» **What the task asks**: Exactly the lines below from the one with "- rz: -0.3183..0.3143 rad" up to and including the one with "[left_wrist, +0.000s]" make up the answer, with nothing else added.

» **Supplied data**:

☆ ☆ ☆ ☆ ☆

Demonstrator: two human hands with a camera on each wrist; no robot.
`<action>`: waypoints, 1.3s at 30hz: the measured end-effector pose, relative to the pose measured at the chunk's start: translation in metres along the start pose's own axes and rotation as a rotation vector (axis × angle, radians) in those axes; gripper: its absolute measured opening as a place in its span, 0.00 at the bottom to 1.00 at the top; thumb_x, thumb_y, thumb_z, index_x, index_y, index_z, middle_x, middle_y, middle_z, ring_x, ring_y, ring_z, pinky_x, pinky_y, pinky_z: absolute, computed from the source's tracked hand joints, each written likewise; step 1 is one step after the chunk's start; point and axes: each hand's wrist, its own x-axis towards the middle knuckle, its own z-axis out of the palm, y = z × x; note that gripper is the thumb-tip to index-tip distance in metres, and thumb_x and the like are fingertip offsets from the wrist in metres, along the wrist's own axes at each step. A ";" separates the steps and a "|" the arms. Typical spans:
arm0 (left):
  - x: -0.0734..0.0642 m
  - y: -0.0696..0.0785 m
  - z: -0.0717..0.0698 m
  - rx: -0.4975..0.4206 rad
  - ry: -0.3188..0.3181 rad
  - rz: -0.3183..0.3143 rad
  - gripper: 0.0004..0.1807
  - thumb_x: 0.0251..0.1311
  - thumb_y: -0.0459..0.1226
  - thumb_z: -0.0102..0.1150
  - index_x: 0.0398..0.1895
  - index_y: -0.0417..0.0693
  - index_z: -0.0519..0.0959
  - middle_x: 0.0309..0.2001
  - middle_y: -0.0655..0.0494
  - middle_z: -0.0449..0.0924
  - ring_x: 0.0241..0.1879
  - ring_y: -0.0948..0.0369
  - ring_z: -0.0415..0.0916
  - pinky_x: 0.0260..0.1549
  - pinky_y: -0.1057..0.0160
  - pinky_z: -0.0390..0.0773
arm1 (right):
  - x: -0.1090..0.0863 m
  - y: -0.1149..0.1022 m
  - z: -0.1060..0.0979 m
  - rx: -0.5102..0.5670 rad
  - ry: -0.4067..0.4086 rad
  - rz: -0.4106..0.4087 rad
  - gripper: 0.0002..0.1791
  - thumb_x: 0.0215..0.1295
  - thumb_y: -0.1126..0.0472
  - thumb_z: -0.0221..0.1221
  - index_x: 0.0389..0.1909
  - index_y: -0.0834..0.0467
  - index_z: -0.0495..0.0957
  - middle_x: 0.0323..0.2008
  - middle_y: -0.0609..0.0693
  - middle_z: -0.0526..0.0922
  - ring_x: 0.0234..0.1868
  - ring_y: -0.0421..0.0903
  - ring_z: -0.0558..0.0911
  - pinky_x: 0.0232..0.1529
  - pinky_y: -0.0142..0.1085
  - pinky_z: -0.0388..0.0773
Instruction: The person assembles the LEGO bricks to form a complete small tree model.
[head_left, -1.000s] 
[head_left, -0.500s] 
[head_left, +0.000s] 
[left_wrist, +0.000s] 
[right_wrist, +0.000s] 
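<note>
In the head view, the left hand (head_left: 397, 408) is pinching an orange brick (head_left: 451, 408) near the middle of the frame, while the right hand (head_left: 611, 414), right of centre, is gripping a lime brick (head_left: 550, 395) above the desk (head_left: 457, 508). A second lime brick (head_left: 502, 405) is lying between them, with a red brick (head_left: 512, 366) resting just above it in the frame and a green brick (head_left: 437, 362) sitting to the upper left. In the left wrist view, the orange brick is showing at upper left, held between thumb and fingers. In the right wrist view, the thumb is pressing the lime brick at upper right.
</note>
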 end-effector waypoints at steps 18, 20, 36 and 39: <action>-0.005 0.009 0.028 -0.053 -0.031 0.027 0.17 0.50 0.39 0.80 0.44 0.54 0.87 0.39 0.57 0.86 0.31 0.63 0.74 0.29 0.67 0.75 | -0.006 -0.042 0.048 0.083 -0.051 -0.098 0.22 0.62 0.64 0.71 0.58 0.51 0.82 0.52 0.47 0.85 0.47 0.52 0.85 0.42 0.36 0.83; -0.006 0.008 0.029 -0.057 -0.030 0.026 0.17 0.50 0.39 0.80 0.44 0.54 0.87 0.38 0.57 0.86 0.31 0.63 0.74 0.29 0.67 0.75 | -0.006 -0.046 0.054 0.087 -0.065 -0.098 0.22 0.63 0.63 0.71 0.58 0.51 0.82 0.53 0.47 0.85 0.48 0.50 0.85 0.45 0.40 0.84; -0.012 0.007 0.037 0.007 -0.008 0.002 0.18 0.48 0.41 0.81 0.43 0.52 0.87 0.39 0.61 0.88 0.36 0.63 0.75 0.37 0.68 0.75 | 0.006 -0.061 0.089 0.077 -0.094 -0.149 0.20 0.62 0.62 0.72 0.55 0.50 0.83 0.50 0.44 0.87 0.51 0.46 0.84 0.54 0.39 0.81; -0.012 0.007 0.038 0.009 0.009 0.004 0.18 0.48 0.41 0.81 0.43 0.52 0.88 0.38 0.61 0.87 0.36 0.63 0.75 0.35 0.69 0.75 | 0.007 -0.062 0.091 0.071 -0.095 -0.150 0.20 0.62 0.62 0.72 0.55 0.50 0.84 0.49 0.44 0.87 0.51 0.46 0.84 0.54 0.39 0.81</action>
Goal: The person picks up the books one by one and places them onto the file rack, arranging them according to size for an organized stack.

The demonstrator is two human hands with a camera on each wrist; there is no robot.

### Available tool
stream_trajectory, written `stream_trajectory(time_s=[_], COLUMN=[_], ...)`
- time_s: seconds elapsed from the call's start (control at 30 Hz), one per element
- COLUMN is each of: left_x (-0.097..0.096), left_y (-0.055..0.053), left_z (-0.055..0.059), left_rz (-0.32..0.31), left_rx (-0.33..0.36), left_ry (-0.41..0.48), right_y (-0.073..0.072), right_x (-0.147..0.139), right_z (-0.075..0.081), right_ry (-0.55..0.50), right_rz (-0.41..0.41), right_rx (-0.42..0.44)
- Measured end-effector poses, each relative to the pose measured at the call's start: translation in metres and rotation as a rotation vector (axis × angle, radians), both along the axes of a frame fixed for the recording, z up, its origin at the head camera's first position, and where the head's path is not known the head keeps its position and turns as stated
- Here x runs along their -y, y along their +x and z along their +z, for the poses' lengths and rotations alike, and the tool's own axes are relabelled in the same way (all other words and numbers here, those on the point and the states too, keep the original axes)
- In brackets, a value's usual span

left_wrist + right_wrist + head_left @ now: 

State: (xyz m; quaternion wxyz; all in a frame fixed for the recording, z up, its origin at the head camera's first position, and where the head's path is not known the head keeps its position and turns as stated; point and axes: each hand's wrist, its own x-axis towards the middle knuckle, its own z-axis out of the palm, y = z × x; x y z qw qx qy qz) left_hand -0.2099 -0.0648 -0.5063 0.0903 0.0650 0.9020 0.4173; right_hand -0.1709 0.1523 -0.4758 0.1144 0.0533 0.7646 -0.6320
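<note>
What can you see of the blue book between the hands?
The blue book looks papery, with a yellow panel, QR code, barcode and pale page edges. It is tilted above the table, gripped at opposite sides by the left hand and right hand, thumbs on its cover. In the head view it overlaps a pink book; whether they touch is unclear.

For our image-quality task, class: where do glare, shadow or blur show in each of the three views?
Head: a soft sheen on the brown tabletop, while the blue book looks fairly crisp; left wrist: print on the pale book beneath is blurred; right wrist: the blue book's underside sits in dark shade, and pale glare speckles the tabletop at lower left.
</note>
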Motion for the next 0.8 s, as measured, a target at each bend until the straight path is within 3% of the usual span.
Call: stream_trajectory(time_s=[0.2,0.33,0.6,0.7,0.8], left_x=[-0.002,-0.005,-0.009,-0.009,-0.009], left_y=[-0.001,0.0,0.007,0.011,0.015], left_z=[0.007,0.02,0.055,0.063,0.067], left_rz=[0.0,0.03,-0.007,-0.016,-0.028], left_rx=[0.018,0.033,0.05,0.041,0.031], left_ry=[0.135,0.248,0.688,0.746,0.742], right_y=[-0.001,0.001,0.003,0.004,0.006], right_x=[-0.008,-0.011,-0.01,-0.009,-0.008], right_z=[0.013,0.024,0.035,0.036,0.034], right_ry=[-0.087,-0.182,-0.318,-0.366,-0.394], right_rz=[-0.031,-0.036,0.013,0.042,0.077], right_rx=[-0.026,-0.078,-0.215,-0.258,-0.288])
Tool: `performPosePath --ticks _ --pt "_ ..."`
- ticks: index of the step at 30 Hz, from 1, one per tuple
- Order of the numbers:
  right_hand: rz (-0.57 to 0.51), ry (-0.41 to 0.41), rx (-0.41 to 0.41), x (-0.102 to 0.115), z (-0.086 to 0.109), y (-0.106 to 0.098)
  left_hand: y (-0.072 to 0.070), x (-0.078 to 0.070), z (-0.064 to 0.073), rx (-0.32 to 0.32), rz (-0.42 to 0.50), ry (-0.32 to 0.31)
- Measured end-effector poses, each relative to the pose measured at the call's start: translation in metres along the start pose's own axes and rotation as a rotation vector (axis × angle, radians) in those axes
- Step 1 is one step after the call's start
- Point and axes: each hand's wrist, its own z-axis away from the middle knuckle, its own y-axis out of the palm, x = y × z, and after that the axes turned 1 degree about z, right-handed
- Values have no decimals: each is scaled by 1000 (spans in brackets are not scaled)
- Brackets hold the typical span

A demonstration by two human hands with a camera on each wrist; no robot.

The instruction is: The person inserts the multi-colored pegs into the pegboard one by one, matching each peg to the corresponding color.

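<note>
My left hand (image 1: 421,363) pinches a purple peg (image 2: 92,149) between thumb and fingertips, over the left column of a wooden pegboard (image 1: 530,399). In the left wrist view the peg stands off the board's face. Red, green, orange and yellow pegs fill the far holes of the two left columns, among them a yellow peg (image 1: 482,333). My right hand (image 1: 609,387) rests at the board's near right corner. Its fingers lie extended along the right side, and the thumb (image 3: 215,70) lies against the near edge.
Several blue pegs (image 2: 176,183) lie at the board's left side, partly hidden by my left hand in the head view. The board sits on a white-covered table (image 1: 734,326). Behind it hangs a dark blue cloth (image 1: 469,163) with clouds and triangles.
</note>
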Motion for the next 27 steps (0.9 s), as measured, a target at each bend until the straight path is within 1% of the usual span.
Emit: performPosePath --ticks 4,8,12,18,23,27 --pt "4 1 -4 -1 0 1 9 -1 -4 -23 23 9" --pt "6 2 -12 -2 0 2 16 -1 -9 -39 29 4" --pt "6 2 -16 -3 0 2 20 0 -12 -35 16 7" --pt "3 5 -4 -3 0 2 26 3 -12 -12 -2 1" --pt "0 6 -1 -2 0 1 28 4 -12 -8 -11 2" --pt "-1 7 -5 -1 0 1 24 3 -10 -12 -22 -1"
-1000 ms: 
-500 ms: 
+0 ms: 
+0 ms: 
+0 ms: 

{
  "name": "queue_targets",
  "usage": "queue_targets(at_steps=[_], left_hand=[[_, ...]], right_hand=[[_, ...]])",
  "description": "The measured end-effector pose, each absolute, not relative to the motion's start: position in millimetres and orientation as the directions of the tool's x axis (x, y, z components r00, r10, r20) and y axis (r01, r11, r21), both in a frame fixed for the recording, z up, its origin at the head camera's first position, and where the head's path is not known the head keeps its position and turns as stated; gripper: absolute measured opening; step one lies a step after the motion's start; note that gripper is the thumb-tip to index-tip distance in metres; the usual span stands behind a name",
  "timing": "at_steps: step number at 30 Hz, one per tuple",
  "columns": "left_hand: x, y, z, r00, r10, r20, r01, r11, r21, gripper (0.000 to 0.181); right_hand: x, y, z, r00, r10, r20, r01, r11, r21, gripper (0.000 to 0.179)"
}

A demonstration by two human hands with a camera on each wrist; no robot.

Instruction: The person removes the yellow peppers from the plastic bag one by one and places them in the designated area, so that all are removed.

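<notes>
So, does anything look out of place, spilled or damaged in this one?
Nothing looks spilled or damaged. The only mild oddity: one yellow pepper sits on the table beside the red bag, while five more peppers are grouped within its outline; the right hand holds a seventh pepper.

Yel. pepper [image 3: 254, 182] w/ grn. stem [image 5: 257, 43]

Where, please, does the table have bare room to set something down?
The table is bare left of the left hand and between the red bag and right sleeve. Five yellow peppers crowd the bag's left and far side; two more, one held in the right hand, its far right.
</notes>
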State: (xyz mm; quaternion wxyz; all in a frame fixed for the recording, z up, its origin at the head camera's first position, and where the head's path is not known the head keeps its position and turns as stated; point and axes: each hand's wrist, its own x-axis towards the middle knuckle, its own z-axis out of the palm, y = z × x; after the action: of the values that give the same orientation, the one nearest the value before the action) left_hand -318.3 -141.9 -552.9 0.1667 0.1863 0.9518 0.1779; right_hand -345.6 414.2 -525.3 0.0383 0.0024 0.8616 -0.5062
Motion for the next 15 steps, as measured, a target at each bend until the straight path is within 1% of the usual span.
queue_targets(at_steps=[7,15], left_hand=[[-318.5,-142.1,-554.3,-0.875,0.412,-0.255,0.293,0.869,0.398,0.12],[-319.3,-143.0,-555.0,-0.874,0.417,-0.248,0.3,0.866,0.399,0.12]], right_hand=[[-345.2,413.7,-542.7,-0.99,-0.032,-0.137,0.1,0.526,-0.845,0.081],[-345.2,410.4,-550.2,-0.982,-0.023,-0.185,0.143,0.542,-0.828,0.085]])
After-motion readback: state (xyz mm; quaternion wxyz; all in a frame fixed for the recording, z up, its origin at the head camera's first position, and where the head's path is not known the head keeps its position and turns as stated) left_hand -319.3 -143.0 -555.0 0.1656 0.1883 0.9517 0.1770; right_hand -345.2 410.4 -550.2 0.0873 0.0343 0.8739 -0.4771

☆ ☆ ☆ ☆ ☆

» **Problem solution**:
  - rz: -0.3183..0.3143 rad
  - gripper: 0.0004..0.1807
  - thumb_x: 0.0251..0.1311
  - thumb_y: -0.0459..0.1226
  - thumb_z: -0.0102..0.1150
  - index_x: 0.0398..0.1895
  - index_y: -0.0417..0.0693
  - index_z: -0.0519..0.0959
  - middle_x: 0.0309..0.2001
  - middle_y: -0.0655..0.0494
  - middle_z: -0.0449..0.0924
  - ring_x: 0.0241..0.1879
  - ring_y: -0.0948..0.0369
  - ring_z: -0.0415..0.0916
  - pinky_x: 0.0260..0.1549
  - pinky_y: -0.1057..0.0160
  - pinky_z: -0.0390..0.0773
arm1 (right):
  - x: -0.1090..0.0863 m
  - y: -0.1149..0.1022 m
  - z: -0.1060..0.0979 m
  - rx: -0.5102..0.5670 rad
  - ry: -0.4067..0.4086 rad
  - rz: -0.4106..0.4087 rad
  - gripper: 0.0002..0.1791
  - thumb_x: 0.0215..0.1295
  - thumb_y: -0.1126..0.0472
  - thumb_z: -0.0221..0.1221
  - index_x: 0.0389..0.1909
  - index_y: -0.0834..0.0467
  - index_z: -0.0495..0.0957
  - middle_x: 0.0323..0.2008
  - middle_y: -0.0609..0.0693
  - middle_z: -0.0526..0.0922
  - ring_x: 0.0234..0.1868
  - ring_y: -0.0421..0.0903
  - ring_z: -0.0558..0.0911
  - pinky_x: 0.0232..0.1529
  - pinky_y: -0.0142..0.1085
  - pinky_z: -0.0388..0.0773
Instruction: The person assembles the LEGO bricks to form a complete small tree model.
[head_left, -1.000s] 
[head_left, -0.500s] 
[head_left, +0.000s] 
[left_wrist, +0.000s] 

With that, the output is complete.